------ Data under study
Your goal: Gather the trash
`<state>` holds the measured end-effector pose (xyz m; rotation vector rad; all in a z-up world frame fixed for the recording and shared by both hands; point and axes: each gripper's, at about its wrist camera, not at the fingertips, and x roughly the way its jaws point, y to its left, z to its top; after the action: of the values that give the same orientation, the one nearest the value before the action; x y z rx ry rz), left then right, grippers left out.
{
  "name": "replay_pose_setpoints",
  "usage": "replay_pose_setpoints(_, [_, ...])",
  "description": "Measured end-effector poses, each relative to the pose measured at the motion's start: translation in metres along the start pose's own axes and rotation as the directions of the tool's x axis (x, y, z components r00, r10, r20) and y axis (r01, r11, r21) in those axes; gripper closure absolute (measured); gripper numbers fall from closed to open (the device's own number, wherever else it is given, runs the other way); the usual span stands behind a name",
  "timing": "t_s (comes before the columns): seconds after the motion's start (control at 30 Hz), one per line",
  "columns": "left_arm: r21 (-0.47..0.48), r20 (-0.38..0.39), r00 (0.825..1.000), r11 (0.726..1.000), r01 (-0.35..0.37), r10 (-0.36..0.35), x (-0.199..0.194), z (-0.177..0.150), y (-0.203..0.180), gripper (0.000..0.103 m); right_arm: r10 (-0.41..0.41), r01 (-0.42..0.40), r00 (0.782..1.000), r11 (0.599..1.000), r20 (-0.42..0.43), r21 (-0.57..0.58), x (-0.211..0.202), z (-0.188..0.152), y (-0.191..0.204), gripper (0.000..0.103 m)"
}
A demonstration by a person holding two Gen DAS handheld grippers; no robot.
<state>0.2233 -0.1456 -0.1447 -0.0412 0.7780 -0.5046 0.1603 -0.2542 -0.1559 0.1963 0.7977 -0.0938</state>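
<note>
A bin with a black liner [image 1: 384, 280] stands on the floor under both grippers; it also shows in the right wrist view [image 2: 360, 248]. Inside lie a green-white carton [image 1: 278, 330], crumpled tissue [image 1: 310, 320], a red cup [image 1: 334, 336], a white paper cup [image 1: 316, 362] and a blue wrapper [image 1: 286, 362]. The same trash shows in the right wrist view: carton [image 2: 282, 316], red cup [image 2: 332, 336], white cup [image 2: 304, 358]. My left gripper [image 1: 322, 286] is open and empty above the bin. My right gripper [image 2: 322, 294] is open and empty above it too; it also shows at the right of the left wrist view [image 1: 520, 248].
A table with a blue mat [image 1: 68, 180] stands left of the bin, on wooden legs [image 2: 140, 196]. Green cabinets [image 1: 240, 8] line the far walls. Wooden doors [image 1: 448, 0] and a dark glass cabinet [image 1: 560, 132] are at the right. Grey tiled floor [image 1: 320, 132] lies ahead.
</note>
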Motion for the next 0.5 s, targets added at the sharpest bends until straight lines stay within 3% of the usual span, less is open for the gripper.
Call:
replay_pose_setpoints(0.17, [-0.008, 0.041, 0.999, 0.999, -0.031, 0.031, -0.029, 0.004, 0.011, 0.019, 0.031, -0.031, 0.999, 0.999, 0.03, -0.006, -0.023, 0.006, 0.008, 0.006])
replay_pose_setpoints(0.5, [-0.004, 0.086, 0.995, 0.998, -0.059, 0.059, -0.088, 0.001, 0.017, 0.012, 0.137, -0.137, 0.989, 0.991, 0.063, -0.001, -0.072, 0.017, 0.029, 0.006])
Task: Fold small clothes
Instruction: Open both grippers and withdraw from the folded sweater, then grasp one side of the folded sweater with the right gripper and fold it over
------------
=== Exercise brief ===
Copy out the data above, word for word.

=== Task solution ===
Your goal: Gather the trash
`<state>` holds the measured end-effector pose (xyz m; rotation vector rad; all in a z-up world frame fixed for the recording and shared by both hands; point and axes: each gripper's, at about its wrist camera, not at the fingertips, and x roughly the way its jaws point, y to its left, z to its top; after the action: of the values that give the same orientation, the one nearest the value before the action; x y z rx ry rz), left then right, grippers left out.
{
  "name": "replay_pose_setpoints",
  "usage": "replay_pose_setpoints(_, [_, ...])",
  "description": "Measured end-effector poses, each relative to the pose measured at the motion's start: translation in metres along the start pose's own axes and rotation as the directions of the tool's x axis (x, y, z components r00, r10, r20) and y axis (r01, r11, r21) in those axes; gripper closure absolute (measured); gripper numbers fall from closed to open (the device's own number, wherever else it is given, runs the other way); the usual span stands behind a name",
  "timing": "t_s (comes before the columns): seconds after the motion's start (control at 30 Hz), one per line",
  "columns": "left_arm: r21 (-0.47..0.48), r20 (-0.38..0.39), r00 (0.825..1.000), r11 (0.726..1.000), r01 (-0.35..0.37), r10 (-0.36..0.35), x (-0.199..0.194), z (-0.177..0.150), y (-0.203..0.180), gripper (0.000..0.103 m); right_arm: r10 (-0.41..0.41), r01 (-0.42..0.40), r00 (0.782..1.000), r11 (0.599..1.000), r20 (-0.42..0.43), r21 (-0.57..0.58), x (-0.211..0.202), z (-0.188..0.152), y (-0.191..0.204), gripper (0.000..0.103 m)"
}
A demonstration by a person holding two Gen DAS handheld grippers; no robot.
<state>0.2233 -0.1456 -0.1447 -0.0412 0.7780 -0.5046 0.1603 -0.2542 -0.1559 0.1963 0.7977 -0.0938</state>
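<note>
A bin with a black liner [image 1: 384, 280] stands on the floor under both grippers; it also shows in the right wrist view [image 2: 360, 248]. Inside lie a green-white carton [image 1: 278, 330], crumpled tissue [image 1: 310, 320], a red cup [image 1: 334, 336], a white paper cup [image 1: 316, 362] and a blue wrapper [image 1: 286, 362]. The same trash shows in the right wrist view: carton [image 2: 282, 316], red cup [image 2: 332, 336], white cup [image 2: 304, 358]. My left gripper [image 1: 322, 286] is open and empty above the bin. My right gripper [image 2: 322, 294] is open and empty above it too; it also shows at the right of the left wrist view [image 1: 520, 248].
A table with a blue mat [image 1: 68, 180] stands left of the bin, on wooden legs [image 2: 140, 196]. Green cabinets [image 1: 240, 8] line the far walls. Wooden doors [image 1: 448, 0] and a dark glass cabinet [image 1: 560, 132] are at the right. Grey tiled floor [image 1: 320, 132] lies ahead.
</note>
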Motion for the next 0.5 s, targets added at the sharpest bends until straight lines stay within 3% of the usual span, less is open for the gripper.
Call:
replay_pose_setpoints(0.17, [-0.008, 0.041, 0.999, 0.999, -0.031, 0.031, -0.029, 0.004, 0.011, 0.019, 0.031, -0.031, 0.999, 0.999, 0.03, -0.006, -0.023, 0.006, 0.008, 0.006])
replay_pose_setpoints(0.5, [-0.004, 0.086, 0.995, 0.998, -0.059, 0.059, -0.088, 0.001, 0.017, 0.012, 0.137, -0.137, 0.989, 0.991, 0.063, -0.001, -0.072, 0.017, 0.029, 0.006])
Task: Fold small clothes
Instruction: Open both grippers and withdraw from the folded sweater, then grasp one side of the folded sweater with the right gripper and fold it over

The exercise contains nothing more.